Task description
If a line in the records below holds the word "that", copy it.

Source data
================================

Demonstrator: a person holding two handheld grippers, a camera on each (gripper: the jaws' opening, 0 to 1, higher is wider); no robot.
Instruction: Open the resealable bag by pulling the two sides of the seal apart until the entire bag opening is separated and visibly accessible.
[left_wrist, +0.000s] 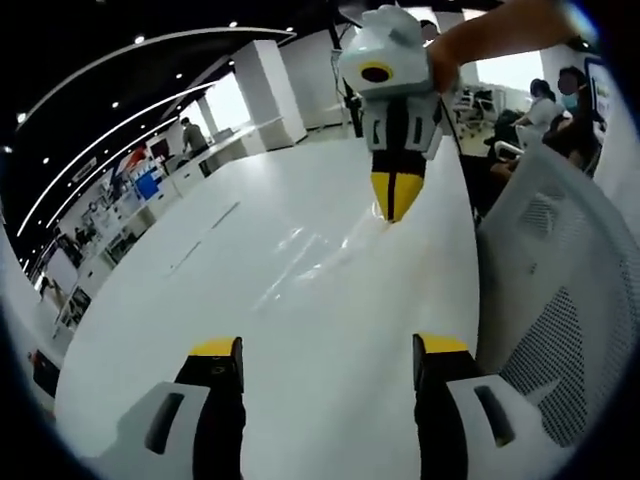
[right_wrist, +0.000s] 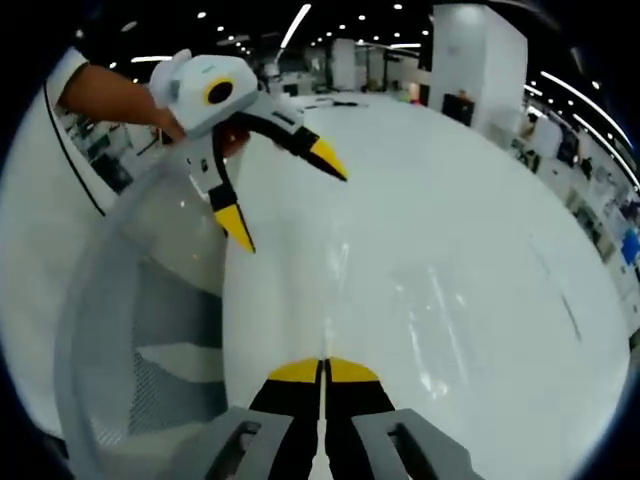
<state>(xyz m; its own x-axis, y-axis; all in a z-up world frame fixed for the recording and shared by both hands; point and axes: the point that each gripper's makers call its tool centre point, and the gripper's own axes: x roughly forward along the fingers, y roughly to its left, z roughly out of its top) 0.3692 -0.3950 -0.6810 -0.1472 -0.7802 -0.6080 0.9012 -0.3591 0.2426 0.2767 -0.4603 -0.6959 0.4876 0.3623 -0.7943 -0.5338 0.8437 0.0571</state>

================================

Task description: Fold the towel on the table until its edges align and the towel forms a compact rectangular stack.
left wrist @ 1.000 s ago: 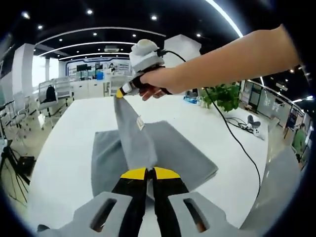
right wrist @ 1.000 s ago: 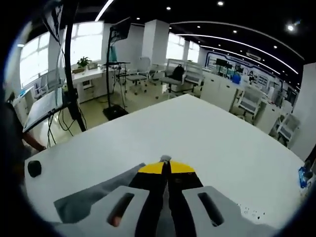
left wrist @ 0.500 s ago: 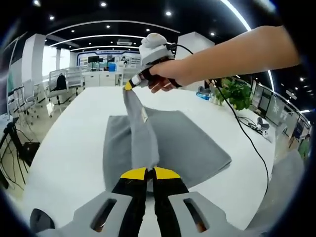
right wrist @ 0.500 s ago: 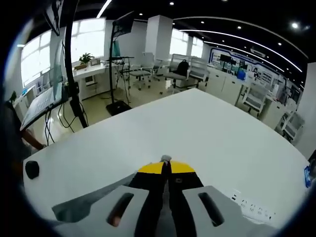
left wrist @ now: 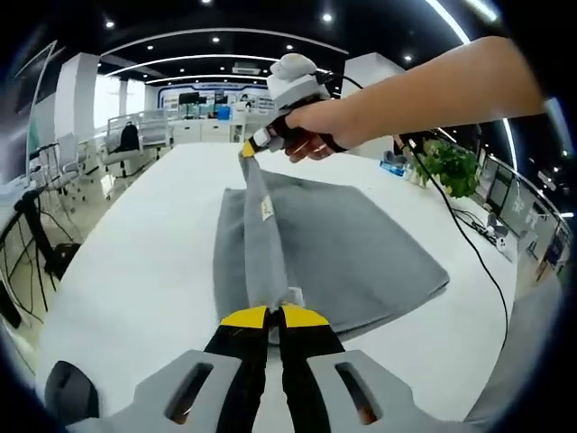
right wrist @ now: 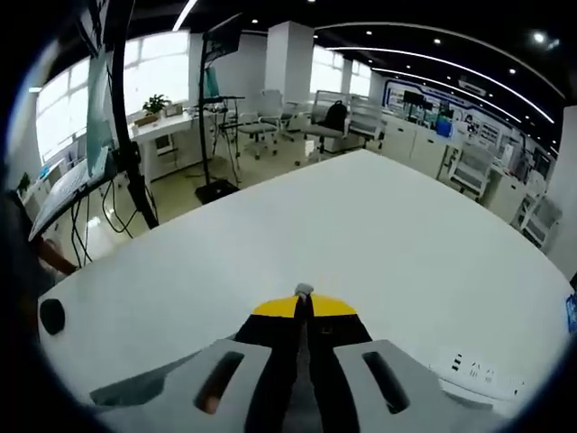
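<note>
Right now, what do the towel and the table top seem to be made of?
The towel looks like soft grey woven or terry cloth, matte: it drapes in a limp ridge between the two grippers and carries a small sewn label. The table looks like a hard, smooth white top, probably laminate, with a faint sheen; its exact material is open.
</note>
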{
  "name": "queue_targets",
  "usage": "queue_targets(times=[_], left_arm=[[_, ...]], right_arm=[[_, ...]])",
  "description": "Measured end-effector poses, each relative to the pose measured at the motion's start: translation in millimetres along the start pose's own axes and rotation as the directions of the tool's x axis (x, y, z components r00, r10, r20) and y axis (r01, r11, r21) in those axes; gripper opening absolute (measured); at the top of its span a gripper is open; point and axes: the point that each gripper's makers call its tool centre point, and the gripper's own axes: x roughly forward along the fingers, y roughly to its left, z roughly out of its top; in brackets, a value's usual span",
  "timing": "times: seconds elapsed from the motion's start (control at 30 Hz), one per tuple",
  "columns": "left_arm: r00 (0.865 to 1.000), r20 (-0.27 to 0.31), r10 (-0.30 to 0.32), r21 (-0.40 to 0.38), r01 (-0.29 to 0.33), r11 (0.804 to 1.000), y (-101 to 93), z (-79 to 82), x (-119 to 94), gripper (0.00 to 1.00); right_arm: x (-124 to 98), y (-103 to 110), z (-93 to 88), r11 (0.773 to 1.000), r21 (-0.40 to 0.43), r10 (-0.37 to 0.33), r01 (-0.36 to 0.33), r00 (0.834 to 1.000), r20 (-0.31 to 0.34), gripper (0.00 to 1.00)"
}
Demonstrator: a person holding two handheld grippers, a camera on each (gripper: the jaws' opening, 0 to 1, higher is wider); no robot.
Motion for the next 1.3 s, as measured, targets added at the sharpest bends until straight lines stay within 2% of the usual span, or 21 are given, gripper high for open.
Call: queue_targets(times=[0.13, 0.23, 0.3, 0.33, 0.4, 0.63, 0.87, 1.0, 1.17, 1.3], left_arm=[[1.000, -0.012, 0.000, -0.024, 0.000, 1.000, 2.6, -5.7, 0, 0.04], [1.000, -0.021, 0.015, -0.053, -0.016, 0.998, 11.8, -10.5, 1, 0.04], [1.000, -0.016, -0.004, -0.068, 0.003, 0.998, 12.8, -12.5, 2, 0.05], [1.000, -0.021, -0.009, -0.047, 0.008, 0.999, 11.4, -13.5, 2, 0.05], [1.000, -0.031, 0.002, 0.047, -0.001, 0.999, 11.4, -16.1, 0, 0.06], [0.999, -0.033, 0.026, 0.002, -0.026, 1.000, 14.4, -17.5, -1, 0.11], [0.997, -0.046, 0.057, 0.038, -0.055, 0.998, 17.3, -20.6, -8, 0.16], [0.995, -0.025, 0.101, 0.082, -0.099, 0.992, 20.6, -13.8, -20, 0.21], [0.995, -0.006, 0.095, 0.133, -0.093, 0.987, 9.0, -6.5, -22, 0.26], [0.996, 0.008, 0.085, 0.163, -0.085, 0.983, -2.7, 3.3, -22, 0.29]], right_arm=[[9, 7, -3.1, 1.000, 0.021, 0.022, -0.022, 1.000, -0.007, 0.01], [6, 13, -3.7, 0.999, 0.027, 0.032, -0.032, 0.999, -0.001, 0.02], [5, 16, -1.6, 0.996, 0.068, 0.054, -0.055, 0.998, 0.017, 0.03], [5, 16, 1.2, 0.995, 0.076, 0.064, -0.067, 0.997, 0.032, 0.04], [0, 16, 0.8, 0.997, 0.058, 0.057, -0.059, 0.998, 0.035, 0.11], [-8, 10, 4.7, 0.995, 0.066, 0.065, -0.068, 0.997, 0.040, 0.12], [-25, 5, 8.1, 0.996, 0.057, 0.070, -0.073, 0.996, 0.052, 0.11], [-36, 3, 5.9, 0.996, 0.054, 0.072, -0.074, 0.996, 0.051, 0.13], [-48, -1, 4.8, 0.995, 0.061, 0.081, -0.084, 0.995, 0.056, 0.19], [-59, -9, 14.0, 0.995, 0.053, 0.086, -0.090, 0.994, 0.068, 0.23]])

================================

Written reply
<state>(xyz m; its own x-axis, y-axis; all in a z-up world frame fixed for the recording and shared by both hands; point and axes: the point that each gripper's makers call its tool centre point, and the gripper's own axes: x roughly forward along the fingers, y roughly to its left, z roughly out of its top) 0.3692 -0.3950 -0.6810 -0.1472 -0.7802 -0.6080 0.9012 -0.3591 0.2426 0.2767 -0.4603 -0.6959 0.4876 0.3623 -0.7943 -0.5338 0.8437 0.0571</state>
  "description": "Measured end-effector poses, each relative to the pose measured at the motion's start: translation in millimetres along the start pose's own axes and rotation as the directions of the tool's x axis (x, y, z components r00, r10, r20) and y axis (r01, r11, r21) in those axes; gripper opening absolute (measured); at the top of its span a gripper is open; point and axes: the point that each gripper's makers call its tool centre point, and the gripper's own axes: x roughly forward along the fingers, y roughly to its left, z roughly out of its top; in brackets, a value's usual span",

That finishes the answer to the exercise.